- WHAT THE TASK ASKS: Where a line below holds the string "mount", copy that line.

[Saved data entries]

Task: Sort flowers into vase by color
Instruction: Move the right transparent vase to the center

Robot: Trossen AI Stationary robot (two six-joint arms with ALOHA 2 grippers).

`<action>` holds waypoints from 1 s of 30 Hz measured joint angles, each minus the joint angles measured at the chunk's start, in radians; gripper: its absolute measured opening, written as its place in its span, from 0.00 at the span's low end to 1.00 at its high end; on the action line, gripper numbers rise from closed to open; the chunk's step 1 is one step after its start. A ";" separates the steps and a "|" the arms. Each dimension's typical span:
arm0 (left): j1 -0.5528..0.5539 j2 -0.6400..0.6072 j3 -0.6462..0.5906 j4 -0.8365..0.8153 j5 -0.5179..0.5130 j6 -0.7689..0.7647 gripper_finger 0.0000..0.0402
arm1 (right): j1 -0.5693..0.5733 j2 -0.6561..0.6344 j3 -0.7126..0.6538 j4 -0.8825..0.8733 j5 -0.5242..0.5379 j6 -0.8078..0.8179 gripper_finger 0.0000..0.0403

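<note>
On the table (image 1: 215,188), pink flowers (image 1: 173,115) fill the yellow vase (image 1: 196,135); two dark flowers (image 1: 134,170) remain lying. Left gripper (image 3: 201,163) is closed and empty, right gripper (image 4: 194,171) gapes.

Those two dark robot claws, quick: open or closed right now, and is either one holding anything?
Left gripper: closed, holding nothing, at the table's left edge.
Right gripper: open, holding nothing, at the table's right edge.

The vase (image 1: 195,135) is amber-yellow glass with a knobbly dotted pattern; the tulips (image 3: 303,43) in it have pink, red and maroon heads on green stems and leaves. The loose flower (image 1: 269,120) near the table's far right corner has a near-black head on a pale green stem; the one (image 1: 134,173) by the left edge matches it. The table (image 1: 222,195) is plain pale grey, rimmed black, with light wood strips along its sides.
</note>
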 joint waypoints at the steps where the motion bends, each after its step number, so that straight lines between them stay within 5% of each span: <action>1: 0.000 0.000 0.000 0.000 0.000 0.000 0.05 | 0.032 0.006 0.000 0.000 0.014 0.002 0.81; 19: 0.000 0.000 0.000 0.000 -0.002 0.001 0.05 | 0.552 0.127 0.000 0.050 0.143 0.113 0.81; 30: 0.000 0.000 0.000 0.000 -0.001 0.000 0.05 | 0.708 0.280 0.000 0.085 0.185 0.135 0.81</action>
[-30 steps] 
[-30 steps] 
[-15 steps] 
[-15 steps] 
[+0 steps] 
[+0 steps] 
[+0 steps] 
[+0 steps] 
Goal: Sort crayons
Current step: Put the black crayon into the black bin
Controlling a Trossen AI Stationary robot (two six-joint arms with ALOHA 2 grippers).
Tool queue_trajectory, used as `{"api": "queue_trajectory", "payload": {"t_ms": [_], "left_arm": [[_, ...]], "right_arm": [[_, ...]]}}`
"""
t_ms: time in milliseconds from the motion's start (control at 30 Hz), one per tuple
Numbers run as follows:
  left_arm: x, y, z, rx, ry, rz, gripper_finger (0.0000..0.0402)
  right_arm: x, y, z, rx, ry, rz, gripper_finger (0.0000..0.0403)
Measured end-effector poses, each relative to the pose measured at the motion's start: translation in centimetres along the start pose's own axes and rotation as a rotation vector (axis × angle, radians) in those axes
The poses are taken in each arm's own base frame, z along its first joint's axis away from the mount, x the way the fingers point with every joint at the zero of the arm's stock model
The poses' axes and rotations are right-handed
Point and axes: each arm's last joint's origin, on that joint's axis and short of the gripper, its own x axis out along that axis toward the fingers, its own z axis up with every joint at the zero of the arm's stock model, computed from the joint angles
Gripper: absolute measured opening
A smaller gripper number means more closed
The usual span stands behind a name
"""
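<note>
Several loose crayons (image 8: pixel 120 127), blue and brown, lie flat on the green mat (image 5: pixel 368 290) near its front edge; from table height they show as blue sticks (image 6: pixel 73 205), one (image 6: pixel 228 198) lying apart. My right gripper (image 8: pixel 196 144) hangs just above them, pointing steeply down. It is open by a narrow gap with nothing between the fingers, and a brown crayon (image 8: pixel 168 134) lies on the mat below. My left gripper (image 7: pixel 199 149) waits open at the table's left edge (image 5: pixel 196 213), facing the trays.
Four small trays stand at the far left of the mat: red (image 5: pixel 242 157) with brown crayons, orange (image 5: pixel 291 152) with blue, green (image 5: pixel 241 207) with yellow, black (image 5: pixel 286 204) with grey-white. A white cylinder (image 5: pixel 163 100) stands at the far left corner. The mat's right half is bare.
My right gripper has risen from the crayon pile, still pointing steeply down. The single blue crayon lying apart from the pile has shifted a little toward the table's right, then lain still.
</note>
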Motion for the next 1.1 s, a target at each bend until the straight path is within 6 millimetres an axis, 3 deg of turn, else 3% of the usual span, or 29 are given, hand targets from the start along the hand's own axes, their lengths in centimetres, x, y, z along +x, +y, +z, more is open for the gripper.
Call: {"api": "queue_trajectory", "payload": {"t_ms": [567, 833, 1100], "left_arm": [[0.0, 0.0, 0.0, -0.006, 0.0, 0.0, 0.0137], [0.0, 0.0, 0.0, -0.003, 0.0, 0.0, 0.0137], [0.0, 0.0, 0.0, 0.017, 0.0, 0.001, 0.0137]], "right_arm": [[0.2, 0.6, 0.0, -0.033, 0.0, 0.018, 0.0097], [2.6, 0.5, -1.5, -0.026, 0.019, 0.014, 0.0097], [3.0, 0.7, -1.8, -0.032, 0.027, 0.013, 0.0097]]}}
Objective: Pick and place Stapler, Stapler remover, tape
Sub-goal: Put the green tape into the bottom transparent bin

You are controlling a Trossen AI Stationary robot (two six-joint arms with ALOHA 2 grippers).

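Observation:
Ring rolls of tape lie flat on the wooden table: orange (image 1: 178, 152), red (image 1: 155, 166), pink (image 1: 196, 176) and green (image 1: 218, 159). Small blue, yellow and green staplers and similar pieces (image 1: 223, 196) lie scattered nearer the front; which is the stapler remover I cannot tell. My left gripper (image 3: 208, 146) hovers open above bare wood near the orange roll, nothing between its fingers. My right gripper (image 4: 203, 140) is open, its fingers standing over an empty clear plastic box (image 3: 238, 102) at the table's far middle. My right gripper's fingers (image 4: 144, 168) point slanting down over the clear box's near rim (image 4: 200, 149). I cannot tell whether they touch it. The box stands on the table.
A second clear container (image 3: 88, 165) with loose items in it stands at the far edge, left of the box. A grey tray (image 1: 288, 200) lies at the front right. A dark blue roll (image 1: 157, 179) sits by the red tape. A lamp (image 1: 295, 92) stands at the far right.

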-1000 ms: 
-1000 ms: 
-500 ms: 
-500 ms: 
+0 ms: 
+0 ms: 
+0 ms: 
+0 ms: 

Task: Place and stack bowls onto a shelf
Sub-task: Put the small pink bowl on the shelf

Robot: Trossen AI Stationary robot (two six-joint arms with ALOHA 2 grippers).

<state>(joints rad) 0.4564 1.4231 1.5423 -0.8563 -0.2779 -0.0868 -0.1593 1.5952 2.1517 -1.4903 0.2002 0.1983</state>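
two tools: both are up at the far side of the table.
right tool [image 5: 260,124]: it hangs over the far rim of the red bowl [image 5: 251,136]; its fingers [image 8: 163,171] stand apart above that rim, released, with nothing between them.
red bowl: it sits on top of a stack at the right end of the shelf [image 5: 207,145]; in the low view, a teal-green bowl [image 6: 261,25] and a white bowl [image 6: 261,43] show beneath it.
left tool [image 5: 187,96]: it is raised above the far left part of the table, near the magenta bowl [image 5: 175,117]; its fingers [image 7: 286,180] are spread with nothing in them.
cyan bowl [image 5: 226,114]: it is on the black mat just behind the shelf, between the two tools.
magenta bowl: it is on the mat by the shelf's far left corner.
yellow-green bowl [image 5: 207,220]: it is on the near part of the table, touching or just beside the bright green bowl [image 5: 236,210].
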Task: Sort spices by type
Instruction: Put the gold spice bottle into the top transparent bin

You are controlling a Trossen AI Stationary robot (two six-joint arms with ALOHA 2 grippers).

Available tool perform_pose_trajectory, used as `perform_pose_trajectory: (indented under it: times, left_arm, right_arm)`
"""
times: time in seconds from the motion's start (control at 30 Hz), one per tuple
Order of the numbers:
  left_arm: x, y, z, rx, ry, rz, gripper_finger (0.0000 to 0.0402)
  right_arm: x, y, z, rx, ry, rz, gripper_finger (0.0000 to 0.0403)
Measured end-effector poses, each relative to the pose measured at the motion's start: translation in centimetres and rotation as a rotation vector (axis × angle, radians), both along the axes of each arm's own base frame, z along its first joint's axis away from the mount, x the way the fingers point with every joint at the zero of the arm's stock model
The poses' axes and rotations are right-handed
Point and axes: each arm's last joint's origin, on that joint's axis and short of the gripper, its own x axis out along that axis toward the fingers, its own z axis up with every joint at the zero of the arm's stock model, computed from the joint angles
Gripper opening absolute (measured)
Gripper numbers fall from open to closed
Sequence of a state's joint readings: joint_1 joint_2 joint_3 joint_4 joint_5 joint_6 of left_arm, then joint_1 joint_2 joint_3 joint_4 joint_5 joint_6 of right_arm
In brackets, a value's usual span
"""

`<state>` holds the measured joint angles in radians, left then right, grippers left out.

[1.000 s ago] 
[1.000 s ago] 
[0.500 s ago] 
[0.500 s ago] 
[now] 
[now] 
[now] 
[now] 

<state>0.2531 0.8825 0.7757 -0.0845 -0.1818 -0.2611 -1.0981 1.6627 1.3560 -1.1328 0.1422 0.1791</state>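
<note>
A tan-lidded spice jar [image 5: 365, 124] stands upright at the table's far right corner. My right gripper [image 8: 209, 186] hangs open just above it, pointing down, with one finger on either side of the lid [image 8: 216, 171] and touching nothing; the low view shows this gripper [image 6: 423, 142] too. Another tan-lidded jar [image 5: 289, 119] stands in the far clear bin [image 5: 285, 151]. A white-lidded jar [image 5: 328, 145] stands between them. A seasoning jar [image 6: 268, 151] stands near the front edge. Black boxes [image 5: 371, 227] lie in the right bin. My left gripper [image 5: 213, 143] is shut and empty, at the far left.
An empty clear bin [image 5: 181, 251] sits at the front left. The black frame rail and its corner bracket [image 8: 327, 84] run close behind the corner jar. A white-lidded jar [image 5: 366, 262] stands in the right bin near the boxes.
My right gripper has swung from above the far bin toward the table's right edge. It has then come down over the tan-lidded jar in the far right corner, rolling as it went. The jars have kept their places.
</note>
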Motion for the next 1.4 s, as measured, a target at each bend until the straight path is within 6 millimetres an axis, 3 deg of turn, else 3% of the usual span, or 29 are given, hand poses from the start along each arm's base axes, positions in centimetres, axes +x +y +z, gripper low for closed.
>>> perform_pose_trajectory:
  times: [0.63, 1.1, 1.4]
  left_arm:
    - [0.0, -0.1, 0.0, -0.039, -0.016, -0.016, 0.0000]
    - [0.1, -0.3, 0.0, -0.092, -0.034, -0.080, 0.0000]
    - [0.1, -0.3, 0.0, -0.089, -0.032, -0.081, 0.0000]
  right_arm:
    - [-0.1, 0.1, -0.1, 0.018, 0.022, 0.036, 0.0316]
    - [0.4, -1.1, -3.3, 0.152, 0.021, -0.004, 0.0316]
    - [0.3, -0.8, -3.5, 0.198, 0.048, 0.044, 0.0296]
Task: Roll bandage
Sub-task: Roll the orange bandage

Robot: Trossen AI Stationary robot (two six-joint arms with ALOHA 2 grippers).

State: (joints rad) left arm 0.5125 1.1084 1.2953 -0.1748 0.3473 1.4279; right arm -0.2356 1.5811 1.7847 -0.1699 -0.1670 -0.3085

- EXERCISE SOLUTION:
The poses are taken in each arm's own base frame, z along its first joint's axis away from the mount, x the way the fingers point with every joint at the zero of the arm's stock model
Measured end-effector poses, each relative to the pose measured at the motion's start: translation in centimetres and rotation as a rotation vector (axis × angle, radians), both along the axes of each arm's own base frame, z along its first joint's axis away from the mount, x the way the fingers point with every joint at the zero of the arm's stock model

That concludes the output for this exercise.